Afghan President Ashraf Ghani on Sunday said that the Taliban would not be able to conduct coordinated high profile attacks in the capital Kabul without active support from Pakistan, suggesting tensions were rising with Pakistan although Ghani has been trying to improve relations with Islamabad after he took office in 2014.

Taliban would not survive a month if it lost its sanctuary in Pakistan, Ghani said, urging its neighbour to take on militant groups on its soil instead of giving Kabul financial aid.

Ghani made the remarks at the Heart of Asia Ministerial Summit in the northern Indian city of Amritsar, which is aimed at getting regional players together to help stabilise his country.

"This is unacceptable... Some still provide sanctuary for terrorists. As a Taliban figure said recently, if they had no sanctuary in Pakistan, they wouldn't last a month," he said.

Pakistan refuted Ghani's statement, saying that while violence had increased in Afghanistan, blaming another country for it didn't help.

Ghani noted that Afghanistan suffered the highest number of civilian casualties and military related deaths in the world last year.

Pakistan has a historical responsibility to back the Taliban as it was Islamabad that nurtured the insurgent group as a hedge against the influence of arch-rival India, with whom Pakistan has fought three wars.

Pakistan denies this and instead says it is itself a victim of terrorism and that fighters of the Tehrik-i-Taliban, one of the main groups carrying out attacks inside Pakistan, were operating from Afghanistan.

Sartaj Aziz, foreign policy adviser to Pakistan Prime Minister Nawaz Sharief, said while it was true that there had been an upsurge in violence in Afghanistan, "We need to have an objective and holistic view rather to blame one country."

The increasing conflicts displaced over half a million Afghans this year, the highest number since the United Nations began compiling such statistics in 2008, according to the world body.

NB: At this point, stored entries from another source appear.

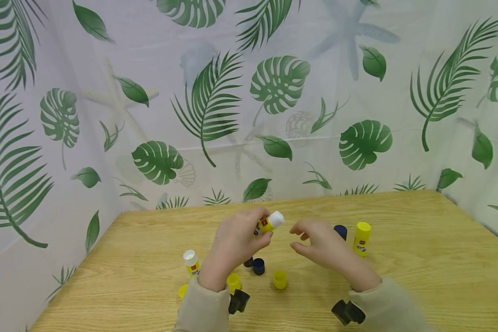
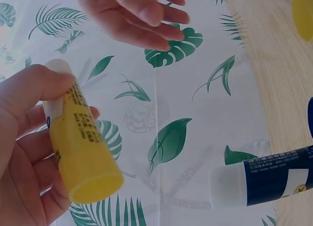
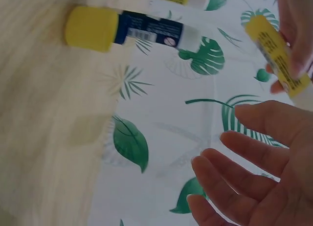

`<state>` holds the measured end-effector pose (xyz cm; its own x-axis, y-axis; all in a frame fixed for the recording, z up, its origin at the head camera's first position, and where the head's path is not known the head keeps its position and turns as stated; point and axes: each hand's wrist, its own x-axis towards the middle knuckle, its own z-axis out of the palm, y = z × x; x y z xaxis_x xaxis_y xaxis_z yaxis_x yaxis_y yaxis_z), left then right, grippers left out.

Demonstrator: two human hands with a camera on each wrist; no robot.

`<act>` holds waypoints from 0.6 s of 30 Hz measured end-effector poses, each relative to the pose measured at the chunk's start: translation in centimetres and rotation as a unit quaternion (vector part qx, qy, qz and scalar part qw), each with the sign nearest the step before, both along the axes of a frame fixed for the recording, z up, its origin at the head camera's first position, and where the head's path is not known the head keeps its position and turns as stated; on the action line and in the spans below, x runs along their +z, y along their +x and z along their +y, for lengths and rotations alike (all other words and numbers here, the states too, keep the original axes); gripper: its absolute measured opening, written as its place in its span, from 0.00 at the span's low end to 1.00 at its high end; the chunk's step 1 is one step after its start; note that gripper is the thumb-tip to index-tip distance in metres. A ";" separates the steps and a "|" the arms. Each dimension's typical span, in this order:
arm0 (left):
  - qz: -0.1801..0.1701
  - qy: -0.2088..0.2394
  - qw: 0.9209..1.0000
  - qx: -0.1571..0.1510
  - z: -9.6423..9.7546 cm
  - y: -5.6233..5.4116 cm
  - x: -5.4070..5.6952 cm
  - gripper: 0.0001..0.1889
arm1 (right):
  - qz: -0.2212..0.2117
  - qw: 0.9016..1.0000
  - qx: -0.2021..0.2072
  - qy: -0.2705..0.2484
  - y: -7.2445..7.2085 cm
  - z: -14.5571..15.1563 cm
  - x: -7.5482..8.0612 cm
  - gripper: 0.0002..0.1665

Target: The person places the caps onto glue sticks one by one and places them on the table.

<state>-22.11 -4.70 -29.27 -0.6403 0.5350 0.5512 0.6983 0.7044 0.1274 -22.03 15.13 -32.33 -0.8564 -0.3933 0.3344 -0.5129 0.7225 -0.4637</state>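
Observation:
My left hand (image 1: pixel 238 237) grips a yellow glue stick (image 1: pixel 266 224) between thumb and fingers, tilted above the table with its white end toward the right. In the left wrist view the thumb lies near the stick's white end, and the yellow end (image 2: pixel 98 189) points away from it. My right hand (image 1: pixel 321 244) hovers to the right of the stick, apart from it. Its fingers (image 3: pixel 239 179) are relaxed and slightly bent, holding nothing. A dark blue glue stick (image 2: pixel 274 179) with a white end stands on the table, mostly hidden by the left hand in the head view.
Another yellow glue stick (image 1: pixel 191 263) with a white top stands left. Yellow caps (image 1: pixel 280 279) and a dark blue cap (image 1: pixel 258 266) sit in front. A yellow-topped glue stick (image 1: pixel 361 240) and a dark blue-topped item (image 1: pixel 340 232) stand right. A leaf-patterned curtain (image 1: pixel 249 115) borders the table.

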 end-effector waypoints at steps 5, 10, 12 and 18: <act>0.009 0.002 1.000 -0.007 0.0 -0.1 0.0 0.14 | -0.007 0.999 0.033 0.027 -0.3 -0.8 -1.0 0.11; 0.017 0.001 1.000 -0.011 0.0 -0.1 0.0 0.14 | -0.021 0.997 0.050 0.057 -0.6 -1.5 -1.8 0.12; 0.022 -0.001 1.000 -0.012 0.1 -0.1 -0.1 0.14 | -0.034 0.996 0.060 0.063 -0.6 -1.8 -2.1 0.12; 0.034 -0.003 0.999 -0.021 0.1 -0.1 -0.1 0.12 | -0.071 0.990 0.091 0.085 -0.5 -2.4 -3.2 0.15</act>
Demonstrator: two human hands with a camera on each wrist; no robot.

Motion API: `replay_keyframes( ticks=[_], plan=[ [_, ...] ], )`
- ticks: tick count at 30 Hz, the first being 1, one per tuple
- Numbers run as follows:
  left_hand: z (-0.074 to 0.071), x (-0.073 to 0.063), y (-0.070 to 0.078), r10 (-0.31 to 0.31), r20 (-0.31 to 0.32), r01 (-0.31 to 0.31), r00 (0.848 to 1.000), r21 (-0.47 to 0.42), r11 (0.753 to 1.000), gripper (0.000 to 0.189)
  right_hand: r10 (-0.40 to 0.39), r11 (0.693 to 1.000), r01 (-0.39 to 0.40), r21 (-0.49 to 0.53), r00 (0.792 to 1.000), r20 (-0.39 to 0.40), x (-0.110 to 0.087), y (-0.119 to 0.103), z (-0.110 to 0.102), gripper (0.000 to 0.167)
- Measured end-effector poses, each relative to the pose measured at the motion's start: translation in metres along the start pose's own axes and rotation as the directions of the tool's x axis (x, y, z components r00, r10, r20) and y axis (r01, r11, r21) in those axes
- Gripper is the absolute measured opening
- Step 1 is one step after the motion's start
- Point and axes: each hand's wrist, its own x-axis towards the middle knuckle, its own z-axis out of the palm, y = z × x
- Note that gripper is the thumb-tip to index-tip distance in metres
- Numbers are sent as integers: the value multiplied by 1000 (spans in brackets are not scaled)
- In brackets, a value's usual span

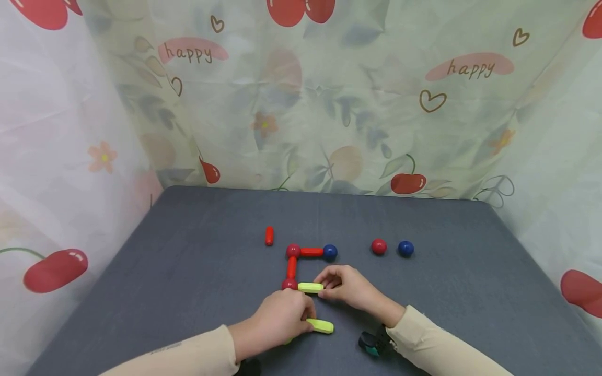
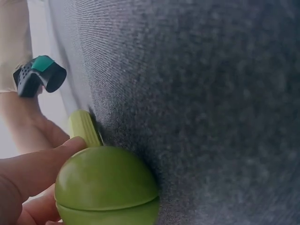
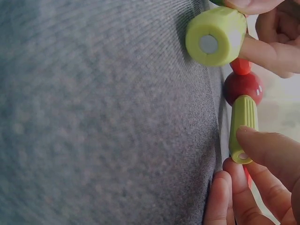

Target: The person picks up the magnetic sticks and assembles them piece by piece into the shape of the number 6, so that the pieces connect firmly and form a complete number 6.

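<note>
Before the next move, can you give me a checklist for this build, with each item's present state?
1. Right hand grips the far ribbed yellow-green rod: ok.
2. Far rod's inner end meets the glossy red ball: ok.
3. Left hand grips the near ribbed yellow-green rod: ok.
4. Near rod firmly joined to the smooth green ball: cannot tell, the join is hidden.
5. Near rod's white-tipped outer end capped by a ball: not ok, it is bare.
6. Loose round red ball and shiny blue ball unobstructed: ok, both lie apart from the hands.
</note>
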Motion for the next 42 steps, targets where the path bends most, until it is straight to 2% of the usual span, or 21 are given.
replay_keyframes(
  ticks=[8, 17, 21, 24, 26, 29, 31, 34, 38, 40, 42],
  plan=[
    [0, 2, 0, 41, -8, -41, 999, 38, 998, 10, -13, 1000, 13, 0, 1000, 8, 1, 2, 0, 18],
    [-1, 4, 0, 17, 28, -17, 999, -5, 1000, 12, -13, 1000, 13, 2, 1000, 8, 0, 0, -1, 18],
    [-12, 5, -1, 24, 18, -23, 1000, -81, 996, 20, -44, 999, 44, 9, 999, 13, -1, 0, -1, 18],
    [-29, 8, -5, -10, -39, 2, 999, -194, 981, 24, -62, 998, 62, 18, 998, 16, -1, 0, -2, 19],
    [-41, 11, -11, -67, -79, 42, 995, -287, 957, 24, -56, 998, 55, 17, 998, 16, -2, 0, -2, 19],
    [-54, 17, -24, -173, -126, 112, 977, -390, 914, 25, -27, 1000, 27, 10, 1000, 14, -2, -1, -2, 18],
    [-56, 22, -35, -238, -119, 159, 964, -459, 874, 26, -10, 1000, 10, 3, 1000, 11, -1, -2, -2, 18],
    [-49, 31, -50, -298, -68, 210, 952, -561, 801, 30, 7, 1000, -7, -5, 1000, 5, -1, -2, -1, 17],
    [-34, 41, -64, -325, 52, 273, 944, -675, 685, 31, 5, 1000, -5, -11, 1000, 4, -1, -1, -1, 17],
    [-28, 43, -69, -327, 92, 295, 940, -702, 649, 31, 2, 1000, -2, -12, 1000, 4, 0, 0, -1, 18],
    [-24, 45, -71, -330, 115, 309, 937, -710, 632, 30, -2, 1000, 2, -13, 1000, 4, 0, 0, 0, 18]
  ],
)
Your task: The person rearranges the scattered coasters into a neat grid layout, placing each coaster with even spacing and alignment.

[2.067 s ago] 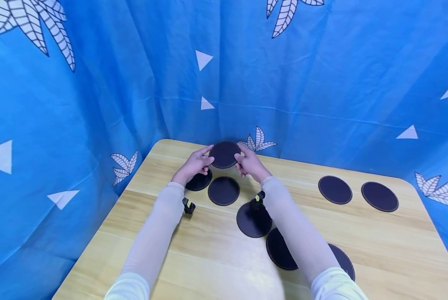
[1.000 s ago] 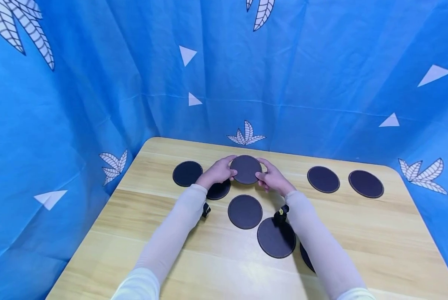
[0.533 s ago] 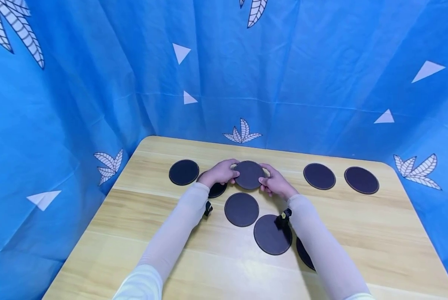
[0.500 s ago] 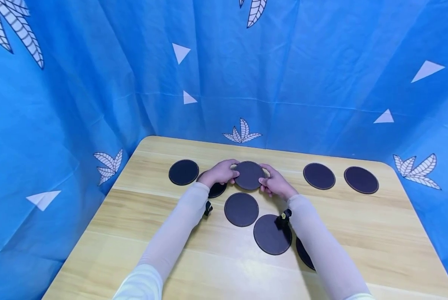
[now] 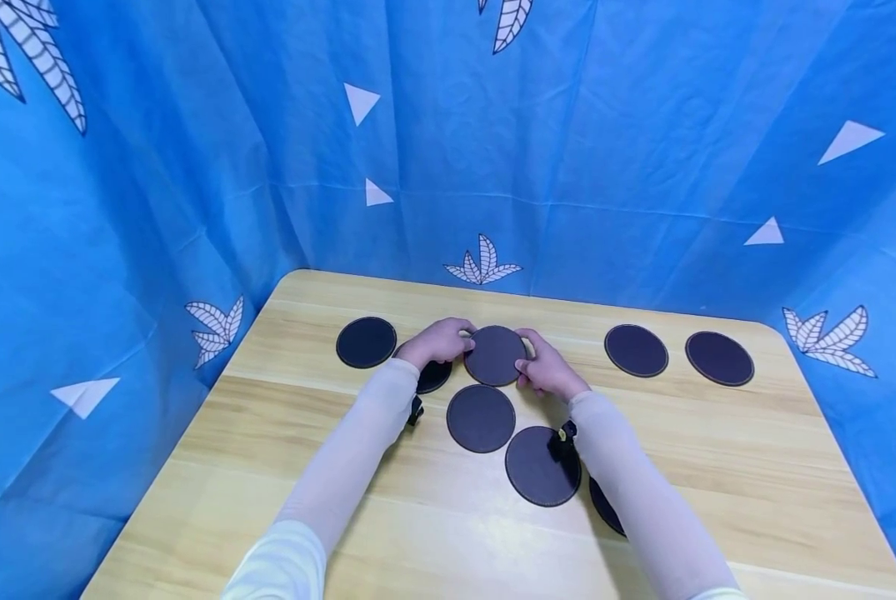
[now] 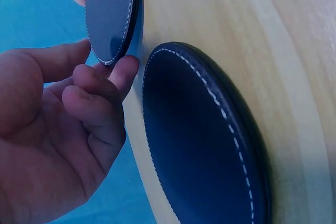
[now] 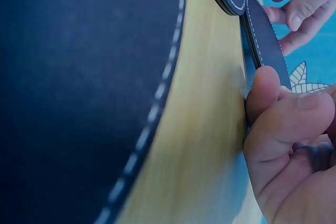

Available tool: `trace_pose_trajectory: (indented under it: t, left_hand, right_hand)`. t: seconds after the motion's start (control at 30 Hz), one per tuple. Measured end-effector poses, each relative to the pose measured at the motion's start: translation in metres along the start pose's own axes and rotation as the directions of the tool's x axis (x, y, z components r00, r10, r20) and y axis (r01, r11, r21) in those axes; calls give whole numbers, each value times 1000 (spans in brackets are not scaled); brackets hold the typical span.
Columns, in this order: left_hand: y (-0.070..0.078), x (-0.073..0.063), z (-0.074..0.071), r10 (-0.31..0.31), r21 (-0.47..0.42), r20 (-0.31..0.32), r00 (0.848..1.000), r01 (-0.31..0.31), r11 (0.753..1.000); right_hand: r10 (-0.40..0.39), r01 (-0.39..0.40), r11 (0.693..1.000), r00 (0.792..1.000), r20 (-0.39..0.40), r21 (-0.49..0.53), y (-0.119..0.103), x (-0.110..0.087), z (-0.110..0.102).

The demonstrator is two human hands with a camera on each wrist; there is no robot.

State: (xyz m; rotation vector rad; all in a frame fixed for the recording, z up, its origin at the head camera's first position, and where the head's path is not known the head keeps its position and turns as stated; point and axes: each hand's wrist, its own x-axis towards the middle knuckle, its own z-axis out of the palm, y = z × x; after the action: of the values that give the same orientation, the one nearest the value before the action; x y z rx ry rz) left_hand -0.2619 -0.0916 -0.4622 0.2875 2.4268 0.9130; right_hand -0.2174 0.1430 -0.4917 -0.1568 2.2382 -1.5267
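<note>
A round dark leather coaster [image 5: 495, 356] with a stitched rim lies between both hands near the table's back. My left hand [image 5: 443, 340] pinches its left edge, thumb on top. On the opposite edge, my right hand [image 5: 548, 367] grips it the same way. In the left wrist view the held coaster [image 6: 110, 14] is at the fingertips of the left hand [image 6: 63, 124]. The right wrist view has it [image 7: 269, 40] between the two hands, close to the tabletop. Just in front lies another coaster [image 5: 481, 418]; one more [image 5: 434, 377] is partly hidden by the left hand.
More coasters lie flat on the wooden table [image 5: 230, 483]: one at far left [image 5: 367, 342], one under the right wrist [image 5: 543, 471], one partly behind the right forearm [image 5: 605, 508], and two at back right [image 5: 637, 350]. A blue curtain [image 5: 478, 150] hangs behind.
Both hands have brought the held coaster down from nearer the curtain toward the row of coasters. In the last half second it shifts only slightly. The head view has turned a little to the right.
</note>
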Motion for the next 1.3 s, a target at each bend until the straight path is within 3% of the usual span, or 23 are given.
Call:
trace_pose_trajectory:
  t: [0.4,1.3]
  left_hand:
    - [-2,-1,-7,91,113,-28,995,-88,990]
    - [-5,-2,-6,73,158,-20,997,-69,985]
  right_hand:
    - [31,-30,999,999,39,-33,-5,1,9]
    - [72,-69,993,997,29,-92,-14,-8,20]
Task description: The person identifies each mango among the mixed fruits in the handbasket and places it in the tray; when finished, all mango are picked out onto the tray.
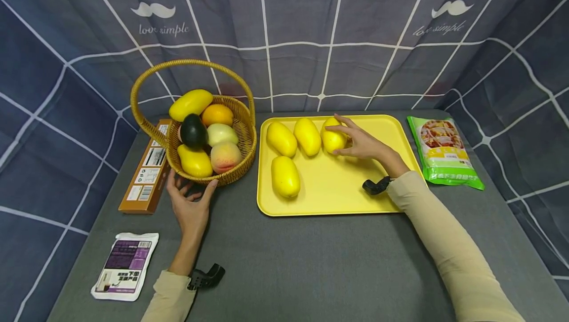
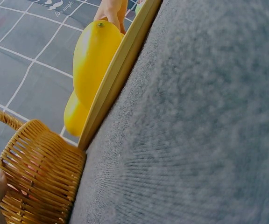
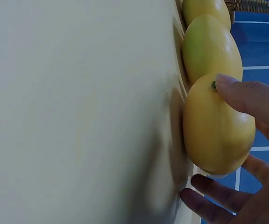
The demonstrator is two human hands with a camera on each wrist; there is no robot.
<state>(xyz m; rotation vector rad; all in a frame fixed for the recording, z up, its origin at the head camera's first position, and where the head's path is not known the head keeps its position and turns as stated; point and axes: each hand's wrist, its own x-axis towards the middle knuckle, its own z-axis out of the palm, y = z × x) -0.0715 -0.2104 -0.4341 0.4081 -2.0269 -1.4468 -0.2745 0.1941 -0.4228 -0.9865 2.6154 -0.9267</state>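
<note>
A woven basket (image 1: 246, 159) holds a mango (image 1: 191, 105), an orange (image 1: 217, 114), a dark green avocado (image 1: 193, 132), a pale green fruit (image 1: 222, 135), a peach (image 1: 225, 157) and another yellow fruit (image 1: 194, 160). My left hand (image 1: 191, 208) rests against the basket's near side, its thumb touching the weave in the left wrist view. Several yellow mangoes lie on a yellow tray (image 1: 329, 193). Around the rightmost mango (image 3: 218, 126) in the back row is my right hand (image 1: 362, 141), fingers spread. Its thumb overlaps the stem end; firm contact is unclear.
Left of the basket, partly behind it, lies a brown box (image 1: 144, 179). A white and purple pouch (image 1: 126, 266) is near the front left. Right of the tray lies a green packet (image 1: 444, 151). Grey patterned curtains (image 1: 298, 75) stand behind and beside the table.
</note>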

Also, the Islamic State has started encroaching the Taliban space claiming responsibility for attacks targeting minority Shi'ites in Afghanistan where sectarian violence has been rare.

Ghani said there were 30 militant groups identified by the UN that were trying to establish a base in Afghanistan.

"I don't want a blame game, I want clarifications on what is being done to prevent the export of terror," Ghani said, calling it an undeclared war on Afghanistan.

"We thank Pakistan for their pledge of $500 million assistance for reconstruction of Afghanistan. I hope you use it to fight terrorists and extremists in Pakistan." Pakistan had made the pledge earlier this year.